While some enjoyed the storm, the snow threatened others, particularly the homeless who packed into shelters. Workers at the Pine Street Inn in Boston said the facility had more people than it could accommodate yesterday, and some 200 people were standing in the lobby.

Jim Greene, acting director of the city's emergency shelter commission, said the situation could have been worse. Last week's bitter cold may have saved lives of many homeless people by forcing them to seek shelter before the storm hit, he said.

By and large, city officials said they had prepared well for the storm, sending out 5,000 e-mails and phone calls warning residents to move their cars or be towed. Still, some failed to get the message: As of yesterday morning, police had ticketed 4,162 cars and towed 589.

With main streets in Boston mostly cleared of cars by mid-morning, 700 plows prowled the streets, about 280 linked for the first time to a Global Positioning System that keeps them on track.

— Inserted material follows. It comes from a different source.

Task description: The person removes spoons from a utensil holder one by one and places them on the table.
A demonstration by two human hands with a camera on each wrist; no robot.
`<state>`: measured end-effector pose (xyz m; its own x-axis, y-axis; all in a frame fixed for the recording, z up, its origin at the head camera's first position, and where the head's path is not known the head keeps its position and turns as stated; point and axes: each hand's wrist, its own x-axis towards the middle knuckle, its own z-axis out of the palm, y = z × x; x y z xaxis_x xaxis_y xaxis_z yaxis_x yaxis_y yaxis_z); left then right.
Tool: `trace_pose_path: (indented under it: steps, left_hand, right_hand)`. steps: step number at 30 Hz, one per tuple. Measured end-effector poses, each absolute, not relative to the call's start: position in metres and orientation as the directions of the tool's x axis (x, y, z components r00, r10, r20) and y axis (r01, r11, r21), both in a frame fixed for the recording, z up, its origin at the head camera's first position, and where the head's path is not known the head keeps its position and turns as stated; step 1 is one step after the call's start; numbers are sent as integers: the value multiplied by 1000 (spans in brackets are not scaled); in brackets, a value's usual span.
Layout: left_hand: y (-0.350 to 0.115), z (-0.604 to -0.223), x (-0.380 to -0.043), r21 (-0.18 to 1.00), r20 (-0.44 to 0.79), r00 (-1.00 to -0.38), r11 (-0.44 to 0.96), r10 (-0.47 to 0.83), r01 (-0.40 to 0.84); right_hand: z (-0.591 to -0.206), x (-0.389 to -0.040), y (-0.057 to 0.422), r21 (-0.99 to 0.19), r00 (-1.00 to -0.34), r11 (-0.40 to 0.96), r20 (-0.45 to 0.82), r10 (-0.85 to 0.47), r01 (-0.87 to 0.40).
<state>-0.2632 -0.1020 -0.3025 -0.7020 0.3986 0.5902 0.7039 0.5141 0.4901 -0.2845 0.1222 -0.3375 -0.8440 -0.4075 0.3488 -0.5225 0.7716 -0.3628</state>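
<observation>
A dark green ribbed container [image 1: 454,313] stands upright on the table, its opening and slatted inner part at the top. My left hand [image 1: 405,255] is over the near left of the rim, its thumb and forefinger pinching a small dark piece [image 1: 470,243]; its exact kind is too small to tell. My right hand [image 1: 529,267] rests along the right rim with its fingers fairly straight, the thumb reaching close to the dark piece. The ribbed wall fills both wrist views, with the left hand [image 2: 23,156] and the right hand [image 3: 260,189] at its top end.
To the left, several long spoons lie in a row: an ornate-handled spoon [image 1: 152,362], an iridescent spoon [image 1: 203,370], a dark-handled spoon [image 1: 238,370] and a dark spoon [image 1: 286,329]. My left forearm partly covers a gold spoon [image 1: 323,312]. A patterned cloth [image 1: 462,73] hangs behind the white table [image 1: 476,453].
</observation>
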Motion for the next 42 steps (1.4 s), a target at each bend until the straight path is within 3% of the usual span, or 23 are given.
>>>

In the past, city officials had complained that plow drivers occasionally strayed from their designated routes. The city planned to lift its declaration of a snow emergency at 7 a.m. today, ending parking restrictions.

Addressing the media yesterday in corduroys and a sweater, Mayor Thomas M. Menino said he was pleased with the city's response to the blizzard.

“Everyone's working together, and I think the city's moving,” he said. “We're pretty confident that we have this well in hand at this time.”

With the streets desolate, it was time for Wind Blanchett, 37, of Salem, to indulge his passion: bicycling in the snow. Dressed in a top hat and ski pants, he pedaled his 21-speed mountain bike over snow-white streets in downtown Salem.

A native Californian who moved to Salem two years ago, he said he loves a good northeaster. “It's white. It's cold. It's quiet. It's the best time to ride,” he said. “You can see everything: the trees, the houses. . . . It's glorious. More people should go for a ride in the snow,” he said.

He was not the only one who refused to let the snow get in his way.

The Rev. Arthur T. Gerald of Twelfth Baptist Church in Roxbury had a flat tire yesterday but still made it to the pulpit, a half-hour after the start of the 11 a.m. service. Sixty people came to the church yesterday, far fewer than the usual 400, but Gerald was happy for his “flock,” he said.

“Some came from as far as Salem and Lynn and others came from Randolph but they just want to be in God's house,” Gerald said. “It's like the postal service; they don't stop delivering mail because of the weather, and God doesn't stop blessing because of the weather.”

Today, many schoolchildren will have another day to play: Besides Boston schools, schools in Cambridge, Somerville, and other communities canceled classes. Some districts were planning to wait until early today to decide whether to declare a snow day.

Kathy McCabe, Megan Woolhouse, Adrienne P. Samuels, and Maria Cramer of the Globe staff and Globe correspondent Alison Lobron contributed to this report.